For the entries below, copy exactly the line that contains "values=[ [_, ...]" through the line that contains "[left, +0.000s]", both ends included, and exclude all pictures.

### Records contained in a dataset
------------------------------------------------------------
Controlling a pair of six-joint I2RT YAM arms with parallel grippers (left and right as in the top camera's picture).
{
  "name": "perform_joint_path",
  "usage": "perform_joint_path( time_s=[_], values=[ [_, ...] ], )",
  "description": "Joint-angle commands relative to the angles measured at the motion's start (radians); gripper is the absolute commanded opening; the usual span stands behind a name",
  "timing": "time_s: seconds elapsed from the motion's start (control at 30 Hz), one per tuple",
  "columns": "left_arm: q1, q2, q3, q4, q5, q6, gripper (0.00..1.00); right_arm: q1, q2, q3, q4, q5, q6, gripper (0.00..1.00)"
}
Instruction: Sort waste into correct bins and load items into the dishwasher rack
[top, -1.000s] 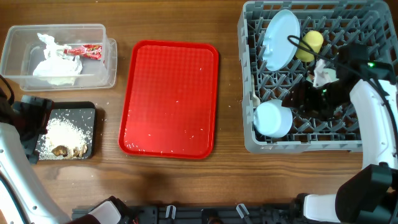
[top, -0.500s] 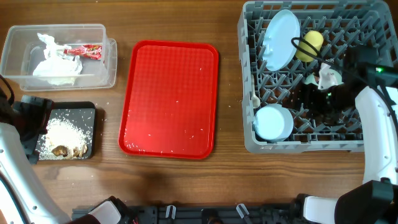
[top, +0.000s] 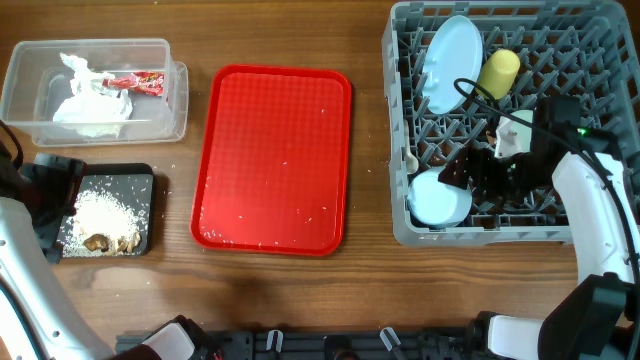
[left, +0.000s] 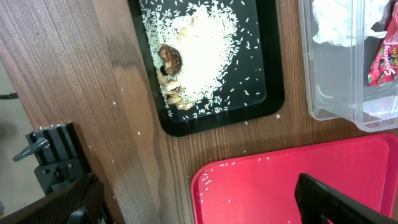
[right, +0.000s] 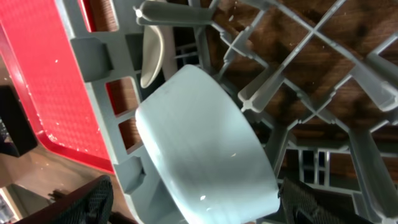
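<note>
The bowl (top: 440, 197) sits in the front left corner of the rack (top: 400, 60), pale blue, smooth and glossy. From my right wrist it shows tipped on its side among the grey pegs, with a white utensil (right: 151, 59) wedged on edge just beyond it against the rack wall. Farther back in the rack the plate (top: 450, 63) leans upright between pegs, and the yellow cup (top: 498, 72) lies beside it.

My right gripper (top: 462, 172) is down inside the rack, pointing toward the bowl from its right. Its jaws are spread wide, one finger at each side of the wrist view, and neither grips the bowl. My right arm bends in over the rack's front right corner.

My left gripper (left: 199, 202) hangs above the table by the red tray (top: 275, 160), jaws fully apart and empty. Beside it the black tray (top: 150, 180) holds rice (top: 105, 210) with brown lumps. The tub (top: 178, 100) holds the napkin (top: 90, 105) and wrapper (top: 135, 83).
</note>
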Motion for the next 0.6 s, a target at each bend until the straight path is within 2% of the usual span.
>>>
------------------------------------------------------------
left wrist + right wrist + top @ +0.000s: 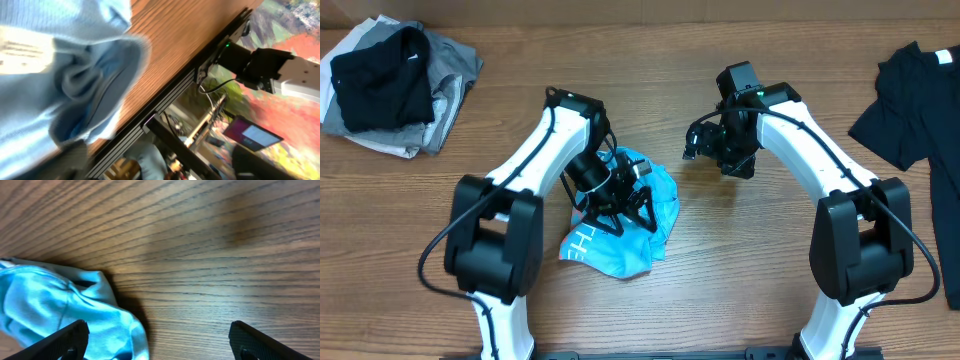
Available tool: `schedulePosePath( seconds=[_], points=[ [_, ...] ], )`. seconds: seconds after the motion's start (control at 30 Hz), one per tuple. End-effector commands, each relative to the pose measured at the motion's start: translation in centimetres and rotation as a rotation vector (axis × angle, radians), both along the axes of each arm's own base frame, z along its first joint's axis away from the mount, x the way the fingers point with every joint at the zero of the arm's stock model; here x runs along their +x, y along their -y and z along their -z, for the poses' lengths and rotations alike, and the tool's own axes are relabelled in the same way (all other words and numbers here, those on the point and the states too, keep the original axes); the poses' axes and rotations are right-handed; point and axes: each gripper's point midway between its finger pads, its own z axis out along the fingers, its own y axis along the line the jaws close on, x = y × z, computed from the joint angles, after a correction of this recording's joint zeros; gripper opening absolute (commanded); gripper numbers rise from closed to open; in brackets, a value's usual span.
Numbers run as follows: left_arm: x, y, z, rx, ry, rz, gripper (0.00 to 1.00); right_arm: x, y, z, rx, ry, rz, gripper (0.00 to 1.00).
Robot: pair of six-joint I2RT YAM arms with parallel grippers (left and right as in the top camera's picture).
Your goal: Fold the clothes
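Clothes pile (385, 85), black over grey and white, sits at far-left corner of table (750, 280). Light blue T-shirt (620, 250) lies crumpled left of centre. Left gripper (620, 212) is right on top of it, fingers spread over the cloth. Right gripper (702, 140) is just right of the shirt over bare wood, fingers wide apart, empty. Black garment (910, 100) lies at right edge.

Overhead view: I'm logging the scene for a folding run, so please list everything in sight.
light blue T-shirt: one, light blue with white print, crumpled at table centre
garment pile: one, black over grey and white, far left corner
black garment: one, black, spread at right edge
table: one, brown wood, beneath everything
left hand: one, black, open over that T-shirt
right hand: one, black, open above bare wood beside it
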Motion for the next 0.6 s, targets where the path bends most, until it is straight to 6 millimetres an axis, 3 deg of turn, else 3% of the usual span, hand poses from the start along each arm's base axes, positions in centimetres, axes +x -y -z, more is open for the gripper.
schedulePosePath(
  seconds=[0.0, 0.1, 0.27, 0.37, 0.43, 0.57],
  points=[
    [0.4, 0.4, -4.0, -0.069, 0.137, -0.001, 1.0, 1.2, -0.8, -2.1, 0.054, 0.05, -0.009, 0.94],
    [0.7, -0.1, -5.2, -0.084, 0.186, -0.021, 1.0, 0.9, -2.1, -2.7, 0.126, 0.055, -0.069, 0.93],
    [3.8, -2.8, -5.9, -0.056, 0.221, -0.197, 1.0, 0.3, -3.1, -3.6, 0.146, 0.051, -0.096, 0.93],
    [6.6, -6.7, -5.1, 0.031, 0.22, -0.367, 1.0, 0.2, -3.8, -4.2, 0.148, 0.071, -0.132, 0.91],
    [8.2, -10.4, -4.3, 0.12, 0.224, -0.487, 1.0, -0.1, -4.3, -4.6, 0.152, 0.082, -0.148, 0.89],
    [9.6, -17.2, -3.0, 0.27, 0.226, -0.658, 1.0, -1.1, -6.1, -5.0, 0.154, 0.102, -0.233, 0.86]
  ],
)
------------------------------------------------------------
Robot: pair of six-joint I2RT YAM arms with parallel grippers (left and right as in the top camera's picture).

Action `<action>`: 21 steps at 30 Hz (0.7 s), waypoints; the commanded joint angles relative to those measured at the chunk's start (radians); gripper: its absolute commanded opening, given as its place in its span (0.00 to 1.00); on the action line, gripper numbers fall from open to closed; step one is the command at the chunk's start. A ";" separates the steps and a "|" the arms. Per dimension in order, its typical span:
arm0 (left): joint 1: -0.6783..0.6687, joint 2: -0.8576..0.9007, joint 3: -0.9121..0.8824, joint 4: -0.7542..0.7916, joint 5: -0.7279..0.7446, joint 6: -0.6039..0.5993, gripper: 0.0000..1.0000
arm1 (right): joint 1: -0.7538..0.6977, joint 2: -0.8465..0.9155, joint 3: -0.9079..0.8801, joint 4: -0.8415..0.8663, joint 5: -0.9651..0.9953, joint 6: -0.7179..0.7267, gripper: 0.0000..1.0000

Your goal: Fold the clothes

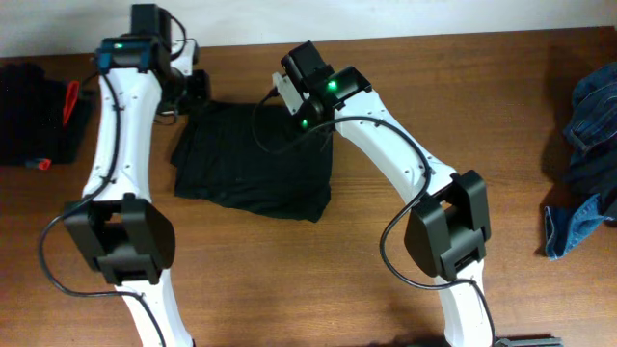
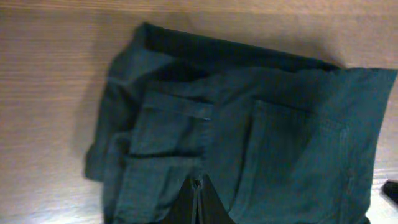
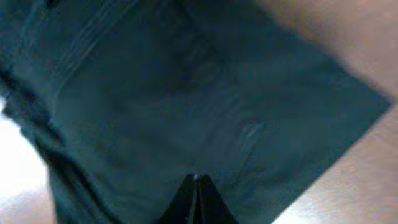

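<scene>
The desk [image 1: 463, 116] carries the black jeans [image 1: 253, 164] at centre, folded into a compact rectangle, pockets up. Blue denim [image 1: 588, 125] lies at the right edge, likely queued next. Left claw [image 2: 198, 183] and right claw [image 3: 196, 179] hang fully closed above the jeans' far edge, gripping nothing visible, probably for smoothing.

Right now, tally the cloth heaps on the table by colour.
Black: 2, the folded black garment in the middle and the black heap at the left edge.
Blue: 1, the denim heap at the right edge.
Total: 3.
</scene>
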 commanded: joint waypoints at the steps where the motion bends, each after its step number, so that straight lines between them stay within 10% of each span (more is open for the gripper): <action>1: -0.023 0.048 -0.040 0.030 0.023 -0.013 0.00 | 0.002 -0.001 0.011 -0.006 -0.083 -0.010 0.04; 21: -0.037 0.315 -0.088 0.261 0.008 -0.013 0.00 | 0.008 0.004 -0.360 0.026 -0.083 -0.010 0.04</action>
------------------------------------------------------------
### Final answer
  "usage": "perform_joint_path( time_s=[_], values=[ [_, ...] ], )",
  "description": "Joint-angle commands relative to the angles measured at the motion's start (radians); gripper is the absolute commanded opening; the usual span stands behind a name",
  "timing": "time_s: seconds elapsed from the motion's start (control at 30 Hz), one per tuple",
  "columns": "left_arm: q1, q2, q3, q4, q5, q6, gripper (0.00..1.00); right_arm: q1, q2, q3, q4, q5, q6, gripper (0.00..1.00)"
}
Instruction: Sort waste into correct bins and load items into the dishwasher rack
[top, -1.000s] 
[top, -0.500s] 
[top, +0.000s] 
[left, +0.000s] 

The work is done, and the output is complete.